Scleroderma and dermographism in a case of carcinoma ovary
Professor & Head Department of Medical Oncology, Tata Memorial Hospital, Parel, Mumbai - 400012
|How to cite this article:
Vottery R, Biswas G, Deshmukh C, Gupta S, Nair R, Parikh P. Scleroderma and dermographism in a case of carcinoma ovary. Indian J Dermatol Venereol Leprol 2005;71:429-430
Cutaneous paraneoplastic syndromes are rare manifestations of epithelial ovarian cancer. Dermatomyositis. acanthosis nigricans, systemic lupus erythematosus (SLE), and scleroderma have been well described. A syndrome of palmar fasciitis and polyarthritis associated with endometroid carcinoma of the ovary, termed "reflex sympathetic dystrophy" is also known.
A 43-year-old previously healthy lady having two children presented with generalized pruritus and urticaria of six months duration. This was associated with disfiguring hyperpigmentation involving the face, anterior abdominal wall, and the popliteal regions. She also started experiencing difficulty in clenching the fist due to marked skin thickening. She had noticed a mass in the lower abdomen one month prior to the presentation. She underwent a staging laparotomy with a suboptimal debulking of the ovarian mass elsewhere, and was subsequently referred to our center.
She denied a history of recurrent aphthous ulcers, Raynaud′s phenomenon, or proximal myopathy. There was no past or family history of autoimmune disorders, atopy and physical urticaria. She received antihistaminics for pruritus. However the pressure urticaria persisted.
Examination revealed a well-nourished lady having a left scalene node 1 cm in size and an inguinal node of 3 cm. She had sclerodactyly. Thick sclerosed skin was noted in the popliteal fossa, lower abdomen, thighs, and dorsal aspect of the hands. Symmetrical brownish black hyperpigmented irregular patches were evident over the elbows, shoulders, ankles, upper trunk, and popliteal regions [Figure - 1]. There was prominent dermographism [Figure - 2]. There were no telangiectasias. The rest of the examination was unremarkable.
Investigations revealed a normal hemogram and biochemical profile, including serum LDH and CPK. The serum CA-125 was 650 u/ml (the upper limit of normal being 35 u/ml). Serum antinuclear antibodies (ANA) were negative. The preoperative CT scan revealed a 14 x 9 cm abdomino-pelvic mass, multiple retroperitoneal lymph nodes (the largest measuring 1.5 cm), and minimal ascites. The histology of the specimen was that of a moderately differentiated papillary serous cystadenocarcinoma. A biopsy of the sclerosed skin was not diagnostic of any specific pathology.

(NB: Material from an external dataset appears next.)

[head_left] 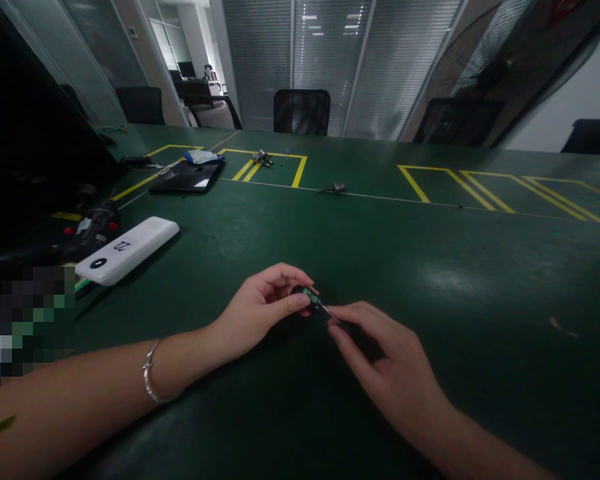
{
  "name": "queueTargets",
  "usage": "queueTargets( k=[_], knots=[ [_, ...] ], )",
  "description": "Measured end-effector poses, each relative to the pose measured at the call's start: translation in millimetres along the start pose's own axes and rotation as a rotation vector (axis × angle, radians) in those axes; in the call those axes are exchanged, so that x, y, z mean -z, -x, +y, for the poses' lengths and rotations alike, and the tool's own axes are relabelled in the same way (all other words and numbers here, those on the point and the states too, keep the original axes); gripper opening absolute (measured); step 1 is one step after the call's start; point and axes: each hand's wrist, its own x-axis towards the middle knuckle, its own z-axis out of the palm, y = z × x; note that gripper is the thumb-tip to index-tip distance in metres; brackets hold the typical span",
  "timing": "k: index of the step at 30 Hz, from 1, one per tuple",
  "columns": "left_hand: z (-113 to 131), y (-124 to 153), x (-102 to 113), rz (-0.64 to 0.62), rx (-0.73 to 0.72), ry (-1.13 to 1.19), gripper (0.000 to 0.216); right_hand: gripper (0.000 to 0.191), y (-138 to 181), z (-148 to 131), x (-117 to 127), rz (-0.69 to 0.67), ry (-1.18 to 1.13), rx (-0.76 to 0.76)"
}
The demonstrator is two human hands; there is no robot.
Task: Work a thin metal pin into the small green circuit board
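Note:
My left hand (260,303), a silver bracelet (150,373) at its wrist, is closed. Thumb and fingers pinch a small dark part with a green circuit board (310,294) on it. From the right, my right hand (380,347) pinches a thin, pointed metal piece (329,311) between thumb and forefinger. Its upper end meets the edge of the board part; whether it is a tool or belongs to the part, I cannot tell. Both hands are just above the dark green table (290,233), and my fingers partly cover the two pieces.
A white power bank (130,250) marked 22 lies at left, near a dark device with red knobs (93,223). Farther back are a black flat case (187,179), a blue-white packet (203,157), small metal parts (263,159) and a metal cylinder piece (336,188). Yellow tape (303,170) marks the table.

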Motion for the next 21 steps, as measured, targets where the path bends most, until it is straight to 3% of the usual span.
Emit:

She was administered chemotherapy comprising paclitaxel 175mg/m2 and carboplatin to AUC 6 every 3 weeks. No specific therapy was offered for the cutaneous problems. Following three cycles, the hyperpigmentation dramatically regressed, the skin became softer, and the episodic urticaria resolved. She could now easily clench a fist. After six cycles of chemotherapy, the abdominal and pelvis CT scan and CA 125 were normal. At 6 months post-treatment, the scleroderma has almost completely resolved and dermographism is absent. She is on regular follow up.
Several case reports describe the occurrence of rare cutaneous paraneoplastic syndromes in patients known to have carcinoma of the ovary. Our case is unique because the patient had a combination of three dermatological signs, including dermographism. Mastocytosis, atopy, and rarely Helicobacter pylori infection and familial dermographism have been reported as causes of pressure urticaria. We could not find any report of paraneoplastic dermographism associated with malignancy. A temporal association between these dermatological manifestations and ovarian cancer, followed by clearcut regression with tumor directed chemotherapy confirms the paraneoplastic origin of the skin manifestations in this case.